1. Les "crimes" du christianisme remontent a loin.


2. Les "crimes" du christianisme ont ete perpetres en violation TOTALE avec le message du Christ qui etait un message d'amour.


3. Les crimes de l'islam sont ACTUELS et SUIVENT A LA LETTRE LE MESSAGE DU CORAN et de mahomet qui est un message de HAINE.






Pour finir, vous pouvez lire "Historiquement correct" de Jean Sevilla pour avoir une autre vision des croisades et de l'inquisition.




Cordialement




A. Meladius

Publié par AMeladius le 22 février 2006 à 21:10

Je tiens a m'excuser de la mise en page de mon message precedent.

Il semble que la fonction preview du site marche mal sur mon PC.
En effet elle m'avait affiche mon texte de maniere compacte (en ne suivant aucun de mes retours a la ligne).

Donc j'ai ajoute des TAG HTML pour sauter des lignes. L'affichage etait tres correct en preview.

Finalement apres avoir poste, il s'est avere que les retours a la ligne etaient quand meme interprete. Mes tag HTML supplementaires ont donc rendu mon post peu lisible.

Cordialement

A. Meladius

Publié par AMeladius le 22 février 2006 à 21:14

@Louis:
Vous avez raison, mon expression manquait de précision. Cependant, je ne considère absolument pas la Shoah comme fondatrice d'Israël, mais comme fondatrice - parmi d'autres, ce que je reconnais avoir (malheureusement mais non pas "malignement") omis de préciser - et j'aurais sans doute pu trouver un meilleur terme - de la légitimité de l'Etat d'Israël. J'en veux pour preuve la déclaration d'indépendance d'Israël (http://www.mfa.gov.il/MFAFR/MFAArchive/1900_1949/La%20Declaration%20d-Independance%20d-Israel):

"La Shoah qui anéantit des millions de juifs en Europe, démontra à nouveau l'urgence de remédier à l'absence d'une patrie juive par le rétablissement de l'Etat juif dans le pays d'Israël, qui ouvrirait ses portes à tous les juifs et conférerait au peuple juif l'égalité des droits au sein de la famille des nations."

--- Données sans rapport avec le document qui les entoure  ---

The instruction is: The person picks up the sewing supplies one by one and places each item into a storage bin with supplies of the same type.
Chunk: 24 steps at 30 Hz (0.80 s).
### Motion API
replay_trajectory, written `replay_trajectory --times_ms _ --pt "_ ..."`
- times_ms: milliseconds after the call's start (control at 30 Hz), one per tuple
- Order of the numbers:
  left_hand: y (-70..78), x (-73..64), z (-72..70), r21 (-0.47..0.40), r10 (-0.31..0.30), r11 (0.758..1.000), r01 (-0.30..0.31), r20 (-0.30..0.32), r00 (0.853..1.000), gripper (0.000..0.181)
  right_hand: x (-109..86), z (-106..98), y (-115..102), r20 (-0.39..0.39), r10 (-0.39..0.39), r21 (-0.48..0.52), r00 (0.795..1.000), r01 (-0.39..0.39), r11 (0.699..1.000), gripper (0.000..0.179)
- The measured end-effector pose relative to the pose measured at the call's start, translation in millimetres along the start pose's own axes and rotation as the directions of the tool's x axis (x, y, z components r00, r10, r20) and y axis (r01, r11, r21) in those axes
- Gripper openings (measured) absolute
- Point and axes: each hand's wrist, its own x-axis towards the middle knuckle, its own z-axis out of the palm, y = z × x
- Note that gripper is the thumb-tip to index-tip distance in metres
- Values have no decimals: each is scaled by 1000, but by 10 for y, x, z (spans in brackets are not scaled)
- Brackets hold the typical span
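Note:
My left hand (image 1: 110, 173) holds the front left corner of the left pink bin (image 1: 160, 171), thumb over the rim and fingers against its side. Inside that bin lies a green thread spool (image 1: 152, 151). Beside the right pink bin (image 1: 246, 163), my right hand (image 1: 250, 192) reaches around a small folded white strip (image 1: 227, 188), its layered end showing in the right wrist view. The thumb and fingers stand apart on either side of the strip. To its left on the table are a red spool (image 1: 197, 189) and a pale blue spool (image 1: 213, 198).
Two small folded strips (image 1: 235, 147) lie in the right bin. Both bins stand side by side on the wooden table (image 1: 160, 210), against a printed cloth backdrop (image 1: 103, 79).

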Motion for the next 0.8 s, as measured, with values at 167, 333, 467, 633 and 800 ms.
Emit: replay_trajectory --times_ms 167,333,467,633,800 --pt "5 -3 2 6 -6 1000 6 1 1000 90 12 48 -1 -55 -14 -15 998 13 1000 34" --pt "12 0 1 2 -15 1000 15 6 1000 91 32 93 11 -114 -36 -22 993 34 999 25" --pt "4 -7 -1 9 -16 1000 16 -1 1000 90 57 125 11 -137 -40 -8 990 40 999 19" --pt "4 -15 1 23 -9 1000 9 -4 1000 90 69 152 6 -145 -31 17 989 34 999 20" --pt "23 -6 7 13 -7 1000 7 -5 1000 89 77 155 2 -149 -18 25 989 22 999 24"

Mon propos n'est absolument pas de remettre en cause la Shoah, ni Israël, ni même la politique de l'Etat israëlien (au contraire...). En revanche, pour citer Stéphane:

En clair, ça veut dire qu'il ne faut pas interdire les opinions erronées; il faut démontrer qu'elles le sont.

Oui, j'ai tendance à croire que la démonstration et la désarticulation, publique, d'une opinion erronée, la confrontation des arguments révisionnistes et négationnistes avec les faits sont de meilleurs remparts à l'obscurantisme que son interdiction. Et oui, j'ai tendance à considérer la réponse strictement légale, juridique comme une fausse bonne idée, et que cela passe finalement pour un aveu de faiblesse (comme une échappatoire).

Cependant, je suis sensible à vos arguments:

Sa finalité [du maillage européen des textes anti-négationisme] vise à limiter, autant que faire se peut, une résurgence.

Mon argument n'est qu'une conviction personnelle, nullement une démonstration. Et je

Publié par ylyad le 23 février 2006 à 22:54

"...En clair, ça veut dire qu'il ne faut pas interdire les opinions erronées; il faut démontrer qu'elles le sont.

Oui, j'ai tendance à croire que la démonstration et la désarticulation, publique, d'une opinion erronée, la confrontation des arguments révisionnistes et négationnistes avec les faits sont de meilleurs remparts à l'obscurantisme que son interdiction. Et oui, j'ai tendance à considérer la réponse strictement légale, juridique comme une fausse bonne idée, et que cela passe finalement pour un aveu de faiblesse (comme une échappatoire)..."

Comme j'aurais aimé l'écrire. La démocratie appartient aux individus qui s'expriment mais quand cette démocratie s'érode au point d'avoir une majorité silencieuse, les Juges semblent devenir les nouveaux gourous d'un système qui s'essouffle comme c'est déjà le cas au Canada.